■ Required action
Nothing but the lines from the start of the entries through the line containing "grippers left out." should appear in the answer, each given exactly.

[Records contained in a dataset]
+++

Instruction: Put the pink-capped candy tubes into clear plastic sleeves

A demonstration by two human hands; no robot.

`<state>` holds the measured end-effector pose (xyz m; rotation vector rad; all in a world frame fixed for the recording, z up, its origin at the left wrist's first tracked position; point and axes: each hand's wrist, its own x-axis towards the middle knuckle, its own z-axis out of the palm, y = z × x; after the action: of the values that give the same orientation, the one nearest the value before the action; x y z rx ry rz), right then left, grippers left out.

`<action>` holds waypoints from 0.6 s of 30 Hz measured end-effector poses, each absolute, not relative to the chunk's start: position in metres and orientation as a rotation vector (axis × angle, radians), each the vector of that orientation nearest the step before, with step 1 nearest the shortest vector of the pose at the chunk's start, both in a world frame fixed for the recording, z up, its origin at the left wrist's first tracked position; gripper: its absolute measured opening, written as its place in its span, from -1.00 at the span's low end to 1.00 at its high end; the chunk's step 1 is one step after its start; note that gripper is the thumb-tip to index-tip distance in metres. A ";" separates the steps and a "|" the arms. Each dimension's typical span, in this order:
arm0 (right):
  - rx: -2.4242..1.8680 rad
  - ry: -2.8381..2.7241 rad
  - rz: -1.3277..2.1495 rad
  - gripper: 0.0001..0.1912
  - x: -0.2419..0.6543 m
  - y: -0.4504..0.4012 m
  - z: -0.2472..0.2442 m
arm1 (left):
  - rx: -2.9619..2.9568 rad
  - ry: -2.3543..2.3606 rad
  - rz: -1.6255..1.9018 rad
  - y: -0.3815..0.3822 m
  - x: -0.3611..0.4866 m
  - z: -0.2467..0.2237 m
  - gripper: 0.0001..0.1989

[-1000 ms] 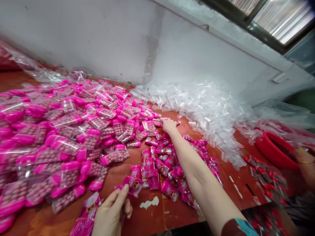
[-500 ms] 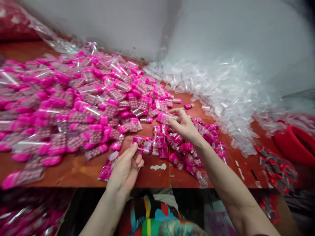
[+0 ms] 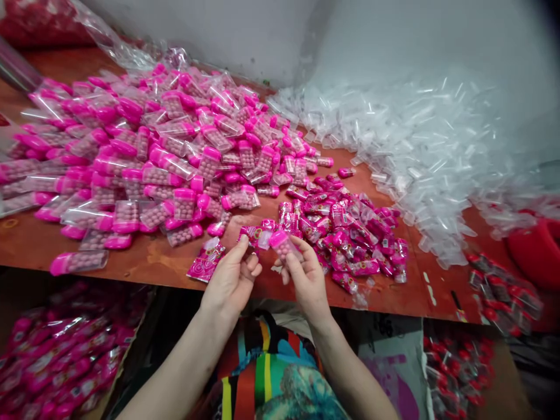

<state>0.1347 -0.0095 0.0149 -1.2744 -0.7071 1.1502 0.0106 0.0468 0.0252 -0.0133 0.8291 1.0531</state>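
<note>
My left hand (image 3: 228, 279) pinches a printed pink wrapper (image 3: 250, 233) between thumb and fingers, above the front part of the table. Close by on the right, my right hand (image 3: 308, 279) grips a small clear candy container (image 3: 282, 244) with a pink cap, which points toward the wrapper. Pink candy balls show through its wall. Another flat pink wrapper (image 3: 206, 259) lies just left of my left hand. Beyond both hands spreads a large heap of filled pink-capped containers (image 3: 175, 157). Wrapped pink packets (image 3: 359, 239) are piled right of my right hand.
Clear plastic pieces (image 3: 406, 146) form a heap along the wall on the reddish table (image 3: 144, 259). At right are a red bowl (image 3: 536, 251) and red-capped containers (image 3: 503, 291). Below the table edge, pink packets (image 3: 65, 344) fill a box at left; red-capped items (image 3: 459, 361) lie at right.
My right hand has come back from beside the heap toward my left hand, bringing the candy container. My left hand still holds the wrapper. The view has shifted slightly.
</note>
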 end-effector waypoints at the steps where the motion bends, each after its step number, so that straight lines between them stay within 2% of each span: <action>1: -1.266 -0.705 1.164 -0.65 0.135 -0.011 0.013 | -0.010 0.823 1.054 0.045 0.011 0.025 -0.81; 10: -1.231 -0.689 1.286 -0.62 0.135 -0.029 0.005 | 0.093 0.876 1.057 0.036 0.019 0.016 -0.72; 18: -1.367 -0.854 1.187 -0.64 0.136 -0.037 0.009 | 0.332 0.848 0.922 0.030 0.020 0.022 -0.73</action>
<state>0.1359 -0.0367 0.0092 -1.3669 -0.8541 1.1872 0.0196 0.0301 0.0220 0.3316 0.8479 0.9216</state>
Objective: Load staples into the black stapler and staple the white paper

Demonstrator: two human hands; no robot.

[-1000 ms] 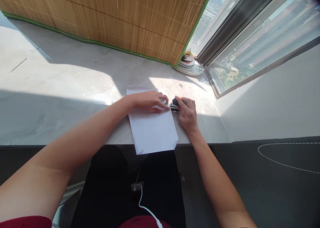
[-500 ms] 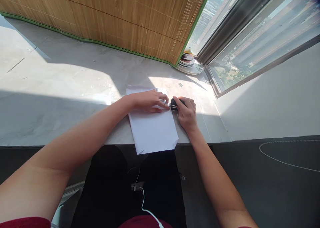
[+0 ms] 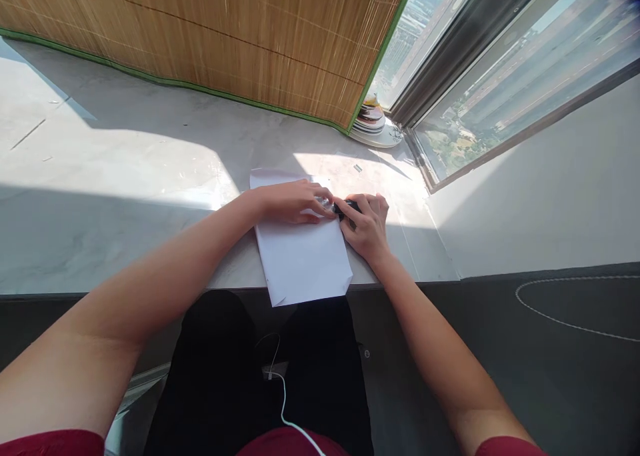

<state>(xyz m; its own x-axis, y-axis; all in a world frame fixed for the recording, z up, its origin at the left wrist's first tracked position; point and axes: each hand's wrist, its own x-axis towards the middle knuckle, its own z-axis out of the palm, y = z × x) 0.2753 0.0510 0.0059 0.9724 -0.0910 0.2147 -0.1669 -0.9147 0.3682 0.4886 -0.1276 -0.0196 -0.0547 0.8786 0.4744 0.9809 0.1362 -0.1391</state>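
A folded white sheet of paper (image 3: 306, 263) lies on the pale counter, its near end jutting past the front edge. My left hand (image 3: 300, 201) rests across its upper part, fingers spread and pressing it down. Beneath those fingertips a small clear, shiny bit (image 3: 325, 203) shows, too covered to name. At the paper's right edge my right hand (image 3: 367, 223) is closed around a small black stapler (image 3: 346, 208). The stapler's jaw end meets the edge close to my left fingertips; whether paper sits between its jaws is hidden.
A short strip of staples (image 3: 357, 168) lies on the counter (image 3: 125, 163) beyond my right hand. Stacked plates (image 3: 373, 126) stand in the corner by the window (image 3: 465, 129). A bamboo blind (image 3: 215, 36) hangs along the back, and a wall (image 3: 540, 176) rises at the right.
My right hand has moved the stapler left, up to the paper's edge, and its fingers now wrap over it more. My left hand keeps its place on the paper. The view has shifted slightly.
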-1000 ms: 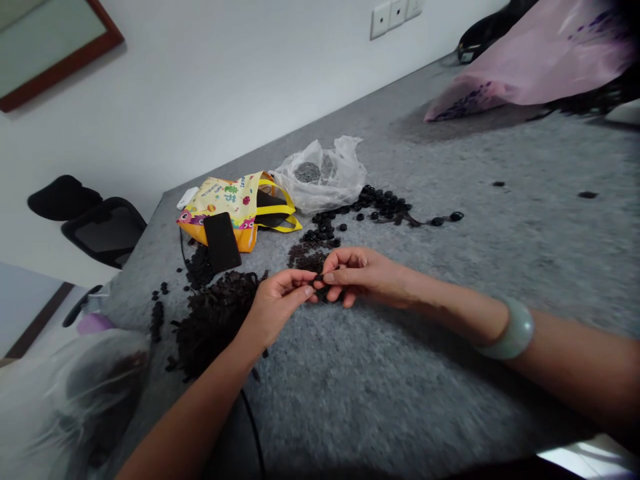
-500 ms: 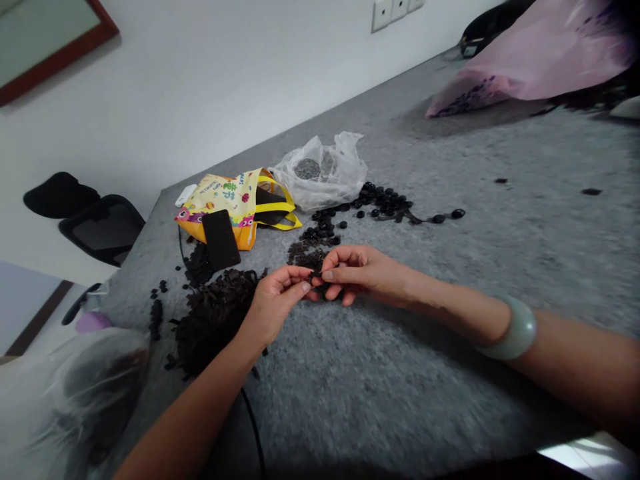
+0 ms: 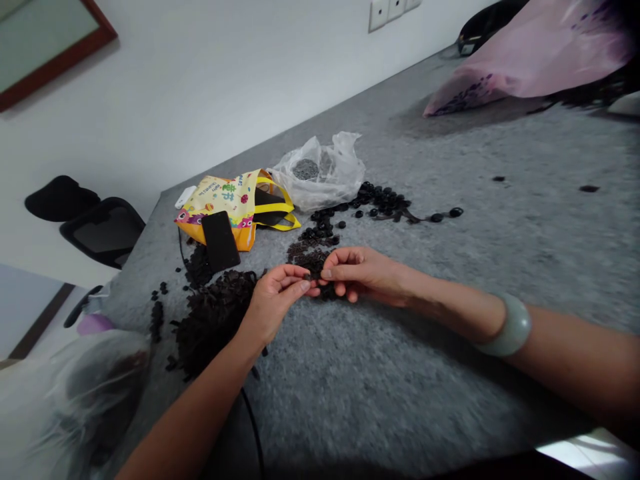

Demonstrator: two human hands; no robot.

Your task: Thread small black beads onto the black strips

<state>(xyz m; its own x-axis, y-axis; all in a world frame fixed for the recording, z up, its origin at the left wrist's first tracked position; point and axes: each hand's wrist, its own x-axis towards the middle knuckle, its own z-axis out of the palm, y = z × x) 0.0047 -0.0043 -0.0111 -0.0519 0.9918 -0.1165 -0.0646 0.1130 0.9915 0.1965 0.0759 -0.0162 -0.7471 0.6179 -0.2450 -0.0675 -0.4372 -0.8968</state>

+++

■ Result for this task
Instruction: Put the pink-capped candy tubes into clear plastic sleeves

A demonstration by two human hands; no robot.

`<state>` holds the measured end-effector pose (xyz m; rotation vector rad; all in a world frame fixed for the recording, z up, its origin at the left wrist's first tracked position; point and axes: each hand's wrist, its own x-axis towards the middle knuckle, its own z-axis out of the palm, y = z × x; after the action: of the values that give the same orientation, the one nearest the value before the action; x y z rx ry rz), right then left, grippers left out.

That finishes the exercise.